Thor is on Earth. That was the complication that required immediate attention. The last thing he needed was his brother linking up with S.H.I.E.L.D. before the portal was open. He needed to keep them separated, keep the Avengers fractured and reactive, and have the Tesseract operational before anyone could coordinate a real response.
He began planning.
The S.H.I.E.L.D. Helicarrier sat low in the Atlantic, its engines humming in that constant subsonic register that you stopped noticing after the first hour. Smith Doyle stood at a conference table in one of the carrier's briefing rooms, the Avengers roster spread across the surface in front of him, Natasha nearby reviewing the incoming Quinjet manifest.
He'd read through Fury's assembled team twice. Rogers — expected. Banner — expected. Natasha, clearly. Tony and Vanko — obviously.
Jessica Jones. He paused on that one.
He hadn't anticipated Fury moving on her this quickly. Jones was legitimate — strength well above Rogers, limited flight capability, and the kind of stubborn independence that made her useful in a fight and difficult to manage afterward. Fury must have been more desperate for enhanced headcount than he'd let on in the Security Council briefing. Smith filed that observation away.
His mind moved briefly to another name — Skye, the Inhuman with seismic abilities, somewhere out there living a civilian life with no idea what she was. At her ceiling, she could theoretically crack tectonic plates. Someone worth finding before the wrong people did.
"Inspector General." Natasha looked up from the manifest. "Coulson's Quinjet just cleared the deck."
"Send someone to meet them."
She was already moving. "I'll go."
The Quinjet's ramp came down into the sea-salt wind of the Atlantic, and Steve Rogers stepped out into the gray afternoon light with the particular expression of a man who was perpetually discovering that the present was stranger than he'd prepared for.
Natasha was waiting at the bottom of the ramp. She extended a hand. "Agent Romanoff. You're Rogers and Jones?"
Rogers shook it. "That's right."
Jessica Jones came down behind him, hands in her jacket pockets, scanning the carrier with undisguised curiosity.

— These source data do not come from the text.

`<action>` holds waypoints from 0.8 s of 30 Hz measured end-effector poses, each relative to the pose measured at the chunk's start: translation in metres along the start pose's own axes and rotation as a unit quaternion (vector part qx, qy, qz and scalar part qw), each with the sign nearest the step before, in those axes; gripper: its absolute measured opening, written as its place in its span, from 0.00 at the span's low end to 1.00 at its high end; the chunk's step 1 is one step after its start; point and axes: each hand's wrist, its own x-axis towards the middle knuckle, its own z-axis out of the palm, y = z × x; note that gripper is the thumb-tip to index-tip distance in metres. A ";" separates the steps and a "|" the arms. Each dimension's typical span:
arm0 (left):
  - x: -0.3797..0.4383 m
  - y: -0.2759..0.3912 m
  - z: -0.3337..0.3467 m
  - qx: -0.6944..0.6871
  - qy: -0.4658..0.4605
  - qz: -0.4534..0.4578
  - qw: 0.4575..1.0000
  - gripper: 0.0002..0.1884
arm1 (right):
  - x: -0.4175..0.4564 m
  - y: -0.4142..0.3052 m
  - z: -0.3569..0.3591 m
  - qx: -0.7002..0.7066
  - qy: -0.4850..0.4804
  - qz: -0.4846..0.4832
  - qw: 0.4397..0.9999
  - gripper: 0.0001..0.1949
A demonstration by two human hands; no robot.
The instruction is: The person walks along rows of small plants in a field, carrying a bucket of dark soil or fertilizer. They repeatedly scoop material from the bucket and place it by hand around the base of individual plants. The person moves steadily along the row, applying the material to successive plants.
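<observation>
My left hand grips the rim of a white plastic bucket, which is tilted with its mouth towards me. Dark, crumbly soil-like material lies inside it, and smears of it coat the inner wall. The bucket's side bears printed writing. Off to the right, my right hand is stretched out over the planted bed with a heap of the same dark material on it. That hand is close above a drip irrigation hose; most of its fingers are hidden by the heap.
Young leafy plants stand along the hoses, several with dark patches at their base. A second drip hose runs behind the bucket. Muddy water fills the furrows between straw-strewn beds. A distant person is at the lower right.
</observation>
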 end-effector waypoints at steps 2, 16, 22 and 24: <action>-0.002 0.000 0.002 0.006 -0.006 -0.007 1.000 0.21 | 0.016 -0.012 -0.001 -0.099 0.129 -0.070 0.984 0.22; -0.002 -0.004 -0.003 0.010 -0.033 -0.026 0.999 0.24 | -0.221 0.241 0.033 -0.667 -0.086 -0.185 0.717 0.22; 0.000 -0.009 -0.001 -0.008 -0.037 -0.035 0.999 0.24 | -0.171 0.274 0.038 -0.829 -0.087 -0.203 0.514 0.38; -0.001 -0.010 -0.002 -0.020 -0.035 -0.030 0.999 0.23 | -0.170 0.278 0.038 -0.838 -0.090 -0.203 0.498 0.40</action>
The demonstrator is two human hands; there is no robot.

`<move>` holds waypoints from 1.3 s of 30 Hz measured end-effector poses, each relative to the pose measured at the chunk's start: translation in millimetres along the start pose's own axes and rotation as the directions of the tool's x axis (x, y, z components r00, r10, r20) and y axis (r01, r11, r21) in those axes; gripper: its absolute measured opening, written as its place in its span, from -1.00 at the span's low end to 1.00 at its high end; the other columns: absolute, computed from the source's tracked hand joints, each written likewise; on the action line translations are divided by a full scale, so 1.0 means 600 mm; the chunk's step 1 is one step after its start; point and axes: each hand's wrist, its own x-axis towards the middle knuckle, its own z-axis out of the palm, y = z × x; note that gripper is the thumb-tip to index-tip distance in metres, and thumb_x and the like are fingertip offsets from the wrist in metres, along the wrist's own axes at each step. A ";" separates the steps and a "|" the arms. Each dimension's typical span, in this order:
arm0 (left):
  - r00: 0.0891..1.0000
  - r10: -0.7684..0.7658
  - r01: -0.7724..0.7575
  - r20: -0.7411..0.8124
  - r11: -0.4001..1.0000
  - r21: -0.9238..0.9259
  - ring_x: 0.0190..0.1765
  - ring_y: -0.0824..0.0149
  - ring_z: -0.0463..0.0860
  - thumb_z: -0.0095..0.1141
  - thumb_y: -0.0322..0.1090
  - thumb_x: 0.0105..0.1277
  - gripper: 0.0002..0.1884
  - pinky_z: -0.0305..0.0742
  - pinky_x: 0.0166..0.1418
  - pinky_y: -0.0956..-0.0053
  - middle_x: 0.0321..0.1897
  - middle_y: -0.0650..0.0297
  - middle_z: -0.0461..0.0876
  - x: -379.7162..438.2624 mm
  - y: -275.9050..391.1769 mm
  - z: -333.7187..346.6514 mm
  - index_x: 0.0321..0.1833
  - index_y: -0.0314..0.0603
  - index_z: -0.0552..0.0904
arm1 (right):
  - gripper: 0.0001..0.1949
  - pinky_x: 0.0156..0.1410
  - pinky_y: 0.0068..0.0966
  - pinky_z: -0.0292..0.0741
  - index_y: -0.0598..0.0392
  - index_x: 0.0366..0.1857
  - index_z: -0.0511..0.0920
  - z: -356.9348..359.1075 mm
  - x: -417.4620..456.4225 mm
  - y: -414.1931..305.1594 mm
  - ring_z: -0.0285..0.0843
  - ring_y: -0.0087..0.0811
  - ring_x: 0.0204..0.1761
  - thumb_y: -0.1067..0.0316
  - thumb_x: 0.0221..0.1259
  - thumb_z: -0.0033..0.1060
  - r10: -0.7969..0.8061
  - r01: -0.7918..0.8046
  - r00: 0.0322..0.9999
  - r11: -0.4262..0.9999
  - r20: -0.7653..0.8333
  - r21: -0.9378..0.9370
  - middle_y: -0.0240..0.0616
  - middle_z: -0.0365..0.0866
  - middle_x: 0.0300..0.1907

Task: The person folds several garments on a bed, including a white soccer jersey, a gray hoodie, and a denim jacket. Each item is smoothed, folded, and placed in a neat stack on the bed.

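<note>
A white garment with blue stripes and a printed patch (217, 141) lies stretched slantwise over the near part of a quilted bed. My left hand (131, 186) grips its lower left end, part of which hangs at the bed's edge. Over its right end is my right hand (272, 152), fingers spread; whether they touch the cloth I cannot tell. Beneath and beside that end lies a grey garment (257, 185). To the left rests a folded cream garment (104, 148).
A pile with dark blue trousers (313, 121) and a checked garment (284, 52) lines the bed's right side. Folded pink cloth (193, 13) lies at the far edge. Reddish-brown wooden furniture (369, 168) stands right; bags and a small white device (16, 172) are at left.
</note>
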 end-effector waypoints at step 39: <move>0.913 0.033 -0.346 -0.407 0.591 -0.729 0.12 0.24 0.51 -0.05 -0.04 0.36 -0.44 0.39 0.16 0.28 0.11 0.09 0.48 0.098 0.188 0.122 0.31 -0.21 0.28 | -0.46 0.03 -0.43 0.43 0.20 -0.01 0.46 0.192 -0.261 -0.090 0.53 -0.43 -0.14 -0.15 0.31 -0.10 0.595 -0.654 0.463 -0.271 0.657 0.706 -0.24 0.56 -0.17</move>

Natasha fell into step beside them. "Good to have you both. We're thin on people who can actually take a hit." She glanced sideways at Jones. "Honestly, it's a relief. I was starting to feel outnumbered."
Jones smiled. "What's the ratio looking like?"
"Significantly improved now." Natasha steered them toward the interior hatch. "Coulson, they're pulling you to the bridge — facial recognition sweep is running."
Coulson nodded and peeled off down a connecting corridor. "Catch you inside."
Natasha led Rogers and Jones deeper into the ship. "The Paragons are going to lose their collective minds when they find out about this," Jones said, looking around at the carrier's interior. "I've been trying to explain to people that the publicly known superheroes are the visible layer."
Rogers glanced over. "The Paragons?"
"New team. You'd like them. Well — most of them." She looked at him. "No offense, Captain, but I have to ask. Are you more ancient history superhero or vintage classic superhero? Because that's an ongoing debate."
Rogers considered this with the gravity it apparently deserved. "At my age, I'm honestly not sure anymore."
Natasha's mouth curved slightly. "Speaking of which — Coulson almost had a medical episode when we confirmed you were alive. I've never seen that man flustered before."
"So I've been told."
"Did he ask you to sign his Captain America collector's card?"